Храм был небольшой, но богатый. Подлинники известных иконописных мастеров. Золоченые оклады. Серебряная утварь. «Всё купцы да промышленники-старообрядцы жаловали», скажет потом священник. «Старообрядчество-то не велит пользоваться богатством втихомолку. Сам преуспел, поделись с людьми, с Богом». Постояв тогда немного, глядя на всю эту роскошь, Андрей подошел к батюшке. Попросил свечу. Отец Феофан посмотрел на него пристально. Но свечу дал.
– Откуда будешь? – спросил священник.
– Издалека, – коротко отвечал Андрей. И посмотрел священнику в глаза.
– Ну, вот что, – проговорил батюшка. – Отвару тебе надо из наших трав. Да всё это снять, – показал он глазами на армейское галифе и старую, неизвестно каким образом оказавшуюся на нём солдатскую гимнастерку.
– Возьми все свое и приходи ко мне в дом, – заключил он, – Полечим.
– Да мне, батюшка, и брать нечего. Весь тут, – отвечал Андрей.
– Ну, тогда идем, – сказал отец Феофан, посмотрев по сторонам и увлекая Андрея за собой.
Идти было недалеко. Жил священник всего за тремя дворами.
Так познакомился Андрей с отцом Феофаном, в миру – Данилой.

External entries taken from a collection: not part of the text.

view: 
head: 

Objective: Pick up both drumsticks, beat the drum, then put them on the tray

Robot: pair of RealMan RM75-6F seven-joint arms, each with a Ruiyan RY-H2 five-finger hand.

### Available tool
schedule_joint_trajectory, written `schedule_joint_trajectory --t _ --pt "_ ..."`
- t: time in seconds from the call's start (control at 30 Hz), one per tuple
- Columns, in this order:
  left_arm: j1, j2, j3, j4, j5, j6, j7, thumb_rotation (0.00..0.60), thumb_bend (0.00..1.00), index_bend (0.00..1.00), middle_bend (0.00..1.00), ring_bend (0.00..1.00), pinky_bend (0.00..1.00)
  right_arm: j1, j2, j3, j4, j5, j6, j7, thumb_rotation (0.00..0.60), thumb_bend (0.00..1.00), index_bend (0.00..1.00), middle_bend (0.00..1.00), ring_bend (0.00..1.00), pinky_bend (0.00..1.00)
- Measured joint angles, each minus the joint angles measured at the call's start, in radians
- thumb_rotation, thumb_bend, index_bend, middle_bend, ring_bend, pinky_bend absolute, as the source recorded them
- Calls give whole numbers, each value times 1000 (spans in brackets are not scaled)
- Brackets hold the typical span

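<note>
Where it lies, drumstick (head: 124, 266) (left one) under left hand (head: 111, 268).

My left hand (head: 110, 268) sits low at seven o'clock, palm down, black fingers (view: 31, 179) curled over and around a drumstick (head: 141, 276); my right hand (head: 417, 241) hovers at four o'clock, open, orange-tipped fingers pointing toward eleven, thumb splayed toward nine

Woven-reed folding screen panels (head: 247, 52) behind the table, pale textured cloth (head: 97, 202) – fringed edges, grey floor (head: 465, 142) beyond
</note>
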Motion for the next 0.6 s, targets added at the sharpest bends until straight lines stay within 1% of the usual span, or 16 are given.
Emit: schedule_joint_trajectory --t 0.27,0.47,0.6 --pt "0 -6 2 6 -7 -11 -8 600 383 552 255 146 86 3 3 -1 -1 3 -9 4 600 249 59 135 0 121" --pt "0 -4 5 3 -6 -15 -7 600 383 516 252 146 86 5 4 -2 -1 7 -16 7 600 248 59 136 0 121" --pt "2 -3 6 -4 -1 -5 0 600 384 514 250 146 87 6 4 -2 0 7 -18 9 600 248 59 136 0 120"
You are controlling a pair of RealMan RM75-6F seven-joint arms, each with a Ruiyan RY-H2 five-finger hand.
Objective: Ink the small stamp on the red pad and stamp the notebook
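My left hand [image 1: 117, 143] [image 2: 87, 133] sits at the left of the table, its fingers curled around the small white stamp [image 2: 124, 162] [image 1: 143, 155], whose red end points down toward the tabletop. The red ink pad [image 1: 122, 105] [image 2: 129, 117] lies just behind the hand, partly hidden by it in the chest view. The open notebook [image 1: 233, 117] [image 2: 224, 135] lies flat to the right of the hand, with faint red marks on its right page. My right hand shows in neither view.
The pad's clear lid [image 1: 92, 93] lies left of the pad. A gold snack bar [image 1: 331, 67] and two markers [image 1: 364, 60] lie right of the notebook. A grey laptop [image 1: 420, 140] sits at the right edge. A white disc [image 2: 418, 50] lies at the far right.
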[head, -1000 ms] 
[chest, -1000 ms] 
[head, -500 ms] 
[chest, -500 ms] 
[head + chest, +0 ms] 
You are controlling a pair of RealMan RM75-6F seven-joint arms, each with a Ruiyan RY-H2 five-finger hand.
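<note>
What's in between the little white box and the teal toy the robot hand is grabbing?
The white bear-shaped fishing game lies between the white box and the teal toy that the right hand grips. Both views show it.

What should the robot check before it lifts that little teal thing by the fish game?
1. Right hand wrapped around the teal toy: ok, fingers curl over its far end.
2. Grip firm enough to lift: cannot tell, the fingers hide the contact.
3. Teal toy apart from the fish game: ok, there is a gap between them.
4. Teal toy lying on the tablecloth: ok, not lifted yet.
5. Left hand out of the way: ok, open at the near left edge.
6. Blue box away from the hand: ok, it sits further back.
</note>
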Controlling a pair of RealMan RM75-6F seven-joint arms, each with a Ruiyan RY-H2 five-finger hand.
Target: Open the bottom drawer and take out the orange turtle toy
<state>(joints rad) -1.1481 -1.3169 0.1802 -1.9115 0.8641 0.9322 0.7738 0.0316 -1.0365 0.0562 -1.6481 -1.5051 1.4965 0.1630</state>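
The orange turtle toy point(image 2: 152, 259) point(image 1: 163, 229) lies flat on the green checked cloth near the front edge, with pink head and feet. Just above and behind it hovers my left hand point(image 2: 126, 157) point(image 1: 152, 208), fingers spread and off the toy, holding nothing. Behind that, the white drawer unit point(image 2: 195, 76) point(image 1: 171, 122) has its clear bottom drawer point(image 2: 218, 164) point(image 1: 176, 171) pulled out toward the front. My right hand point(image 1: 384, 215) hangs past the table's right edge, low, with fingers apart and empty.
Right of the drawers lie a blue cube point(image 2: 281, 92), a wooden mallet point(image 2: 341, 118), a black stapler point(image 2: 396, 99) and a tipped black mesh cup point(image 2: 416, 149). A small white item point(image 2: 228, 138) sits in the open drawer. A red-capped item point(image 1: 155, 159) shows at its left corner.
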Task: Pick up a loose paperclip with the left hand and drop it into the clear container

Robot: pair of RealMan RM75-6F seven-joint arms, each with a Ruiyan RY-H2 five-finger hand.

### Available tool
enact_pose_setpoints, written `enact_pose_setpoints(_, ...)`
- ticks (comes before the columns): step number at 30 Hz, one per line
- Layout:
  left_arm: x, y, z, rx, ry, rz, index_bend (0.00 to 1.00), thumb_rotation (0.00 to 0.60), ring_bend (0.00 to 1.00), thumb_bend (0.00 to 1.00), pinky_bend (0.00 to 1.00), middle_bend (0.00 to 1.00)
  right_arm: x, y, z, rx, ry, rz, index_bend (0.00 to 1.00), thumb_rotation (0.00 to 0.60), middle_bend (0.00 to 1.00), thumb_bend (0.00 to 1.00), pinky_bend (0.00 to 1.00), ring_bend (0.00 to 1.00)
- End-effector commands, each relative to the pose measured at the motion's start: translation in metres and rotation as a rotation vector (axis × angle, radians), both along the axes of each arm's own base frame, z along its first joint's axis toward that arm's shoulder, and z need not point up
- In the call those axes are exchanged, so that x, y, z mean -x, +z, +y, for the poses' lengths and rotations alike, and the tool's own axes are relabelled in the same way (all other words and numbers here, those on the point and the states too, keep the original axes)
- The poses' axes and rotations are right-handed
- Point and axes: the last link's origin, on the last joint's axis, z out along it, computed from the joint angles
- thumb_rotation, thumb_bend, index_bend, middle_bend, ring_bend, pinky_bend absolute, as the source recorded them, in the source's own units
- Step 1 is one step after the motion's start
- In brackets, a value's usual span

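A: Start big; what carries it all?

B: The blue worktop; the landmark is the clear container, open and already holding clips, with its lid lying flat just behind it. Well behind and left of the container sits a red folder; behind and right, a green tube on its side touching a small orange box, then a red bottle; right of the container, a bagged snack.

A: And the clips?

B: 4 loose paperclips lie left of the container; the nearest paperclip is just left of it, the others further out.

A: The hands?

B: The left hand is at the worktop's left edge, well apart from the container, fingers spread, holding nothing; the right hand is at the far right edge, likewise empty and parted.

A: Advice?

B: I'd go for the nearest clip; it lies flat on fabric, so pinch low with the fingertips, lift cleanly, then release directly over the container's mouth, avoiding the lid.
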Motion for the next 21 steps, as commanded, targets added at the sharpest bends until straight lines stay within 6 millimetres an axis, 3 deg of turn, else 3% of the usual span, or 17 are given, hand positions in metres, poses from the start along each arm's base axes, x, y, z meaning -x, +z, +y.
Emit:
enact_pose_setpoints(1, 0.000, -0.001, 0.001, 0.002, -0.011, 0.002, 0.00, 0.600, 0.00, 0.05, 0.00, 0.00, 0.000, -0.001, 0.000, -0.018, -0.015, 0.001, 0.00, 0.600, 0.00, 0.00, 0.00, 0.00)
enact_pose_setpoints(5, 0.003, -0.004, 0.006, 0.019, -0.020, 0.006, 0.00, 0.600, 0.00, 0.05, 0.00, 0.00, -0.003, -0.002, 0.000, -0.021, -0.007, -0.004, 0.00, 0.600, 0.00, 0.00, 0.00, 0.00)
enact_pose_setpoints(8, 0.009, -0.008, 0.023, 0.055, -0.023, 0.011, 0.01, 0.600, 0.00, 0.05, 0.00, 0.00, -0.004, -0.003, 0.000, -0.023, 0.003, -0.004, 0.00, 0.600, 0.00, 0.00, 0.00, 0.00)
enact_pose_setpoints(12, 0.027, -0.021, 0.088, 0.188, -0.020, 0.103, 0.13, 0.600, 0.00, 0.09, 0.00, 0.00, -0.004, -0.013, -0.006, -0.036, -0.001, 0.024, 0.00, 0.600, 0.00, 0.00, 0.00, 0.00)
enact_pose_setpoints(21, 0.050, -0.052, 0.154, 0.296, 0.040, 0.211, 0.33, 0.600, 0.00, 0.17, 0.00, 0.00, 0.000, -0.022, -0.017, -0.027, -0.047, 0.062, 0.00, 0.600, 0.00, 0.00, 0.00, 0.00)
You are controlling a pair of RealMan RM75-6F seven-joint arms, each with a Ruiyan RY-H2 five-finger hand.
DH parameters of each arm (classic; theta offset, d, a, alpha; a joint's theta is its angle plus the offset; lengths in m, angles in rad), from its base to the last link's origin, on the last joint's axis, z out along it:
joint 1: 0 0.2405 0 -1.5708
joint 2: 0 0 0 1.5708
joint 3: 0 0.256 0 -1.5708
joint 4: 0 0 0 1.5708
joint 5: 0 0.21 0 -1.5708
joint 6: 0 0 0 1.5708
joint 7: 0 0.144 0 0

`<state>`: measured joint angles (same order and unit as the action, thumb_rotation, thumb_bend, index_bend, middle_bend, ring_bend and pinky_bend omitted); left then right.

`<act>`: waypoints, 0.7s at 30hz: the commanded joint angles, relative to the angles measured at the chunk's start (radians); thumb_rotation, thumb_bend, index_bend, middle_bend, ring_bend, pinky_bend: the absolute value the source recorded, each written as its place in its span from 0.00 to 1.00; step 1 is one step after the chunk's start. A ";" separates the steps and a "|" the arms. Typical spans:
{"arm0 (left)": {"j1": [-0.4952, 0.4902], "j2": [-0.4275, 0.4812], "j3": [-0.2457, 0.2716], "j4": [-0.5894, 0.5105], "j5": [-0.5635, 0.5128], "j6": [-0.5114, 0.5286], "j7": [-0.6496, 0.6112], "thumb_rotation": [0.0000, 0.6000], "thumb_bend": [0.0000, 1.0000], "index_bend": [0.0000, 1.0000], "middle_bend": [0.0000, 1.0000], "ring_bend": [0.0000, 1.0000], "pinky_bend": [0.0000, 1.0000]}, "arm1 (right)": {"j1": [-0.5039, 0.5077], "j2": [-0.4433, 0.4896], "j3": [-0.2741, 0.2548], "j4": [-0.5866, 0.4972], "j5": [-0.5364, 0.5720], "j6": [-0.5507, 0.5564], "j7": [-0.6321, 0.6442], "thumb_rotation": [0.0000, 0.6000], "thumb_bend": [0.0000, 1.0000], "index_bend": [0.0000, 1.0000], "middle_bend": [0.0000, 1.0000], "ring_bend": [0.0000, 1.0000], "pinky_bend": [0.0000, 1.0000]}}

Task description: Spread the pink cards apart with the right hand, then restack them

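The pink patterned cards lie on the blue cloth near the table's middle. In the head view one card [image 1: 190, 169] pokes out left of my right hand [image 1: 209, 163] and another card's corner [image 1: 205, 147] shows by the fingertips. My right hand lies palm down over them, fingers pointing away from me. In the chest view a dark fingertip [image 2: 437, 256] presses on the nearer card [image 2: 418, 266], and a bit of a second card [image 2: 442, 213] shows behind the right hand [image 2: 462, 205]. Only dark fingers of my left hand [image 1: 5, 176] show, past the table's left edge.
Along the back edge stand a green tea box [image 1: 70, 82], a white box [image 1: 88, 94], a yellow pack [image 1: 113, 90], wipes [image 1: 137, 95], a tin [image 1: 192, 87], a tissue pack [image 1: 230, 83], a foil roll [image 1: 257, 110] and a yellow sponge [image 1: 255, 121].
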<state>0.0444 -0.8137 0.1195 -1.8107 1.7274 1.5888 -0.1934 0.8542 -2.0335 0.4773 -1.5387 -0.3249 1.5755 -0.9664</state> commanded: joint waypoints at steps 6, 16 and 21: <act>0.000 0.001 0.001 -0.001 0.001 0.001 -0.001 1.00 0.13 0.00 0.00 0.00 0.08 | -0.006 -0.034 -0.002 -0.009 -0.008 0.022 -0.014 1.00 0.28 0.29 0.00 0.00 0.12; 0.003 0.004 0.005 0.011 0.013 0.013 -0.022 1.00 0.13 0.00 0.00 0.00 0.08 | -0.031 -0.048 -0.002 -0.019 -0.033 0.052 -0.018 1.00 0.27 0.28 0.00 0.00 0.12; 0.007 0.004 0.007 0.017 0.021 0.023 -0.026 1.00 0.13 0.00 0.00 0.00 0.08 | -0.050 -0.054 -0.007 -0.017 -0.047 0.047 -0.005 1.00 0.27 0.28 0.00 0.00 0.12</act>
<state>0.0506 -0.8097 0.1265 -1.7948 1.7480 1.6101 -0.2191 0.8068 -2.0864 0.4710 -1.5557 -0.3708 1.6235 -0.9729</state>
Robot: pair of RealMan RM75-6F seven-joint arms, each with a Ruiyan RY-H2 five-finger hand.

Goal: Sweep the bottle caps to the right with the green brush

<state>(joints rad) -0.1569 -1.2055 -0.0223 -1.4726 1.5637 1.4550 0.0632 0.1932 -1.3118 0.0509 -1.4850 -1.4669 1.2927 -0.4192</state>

Клавдя, Клавдя, вот Бог нам постояльца послал, – сказал отец Феофан с порога, уже входя в дом. Высокая, статная, лет сорока пяти, Клавдия в синем головном платке над голубыми глазами, молча поклонилась гостю, указав ему на дверь комнаты. Там, на широкой кровати, и спал он свою первую ночь в доме своего будущего тестя. Спал он эту ночь на самом краешке, свернувшись калачиком, будто боясь кого-нибудь обеспокоить, вдыхая во сне вкусный запах молока и меда, которые Клавдя поставила у его изголовья. А пшенная каша с картошкой и луком и можжевеловый чай, что он ел и пил, стараясь не показать свое маленькое, так неожиданно свалившееся на него счастье, снились ему всю ночь. Только очень хотелось пить. И пил он во сне воду из Отрожкинского колодца, а вокруг шумел абрикосовый сад. Утром пришла Зоя, высокая и статная, как Клавдя. Ни слова не говоря, поздоровалась одними глазами, поставила чай с оладьями. И взмахнув светлой косой, с голубой лентой в ней, быстро ушла. На другой день пришел Данила. Узнав, что у Андрея нет документов, озаботился.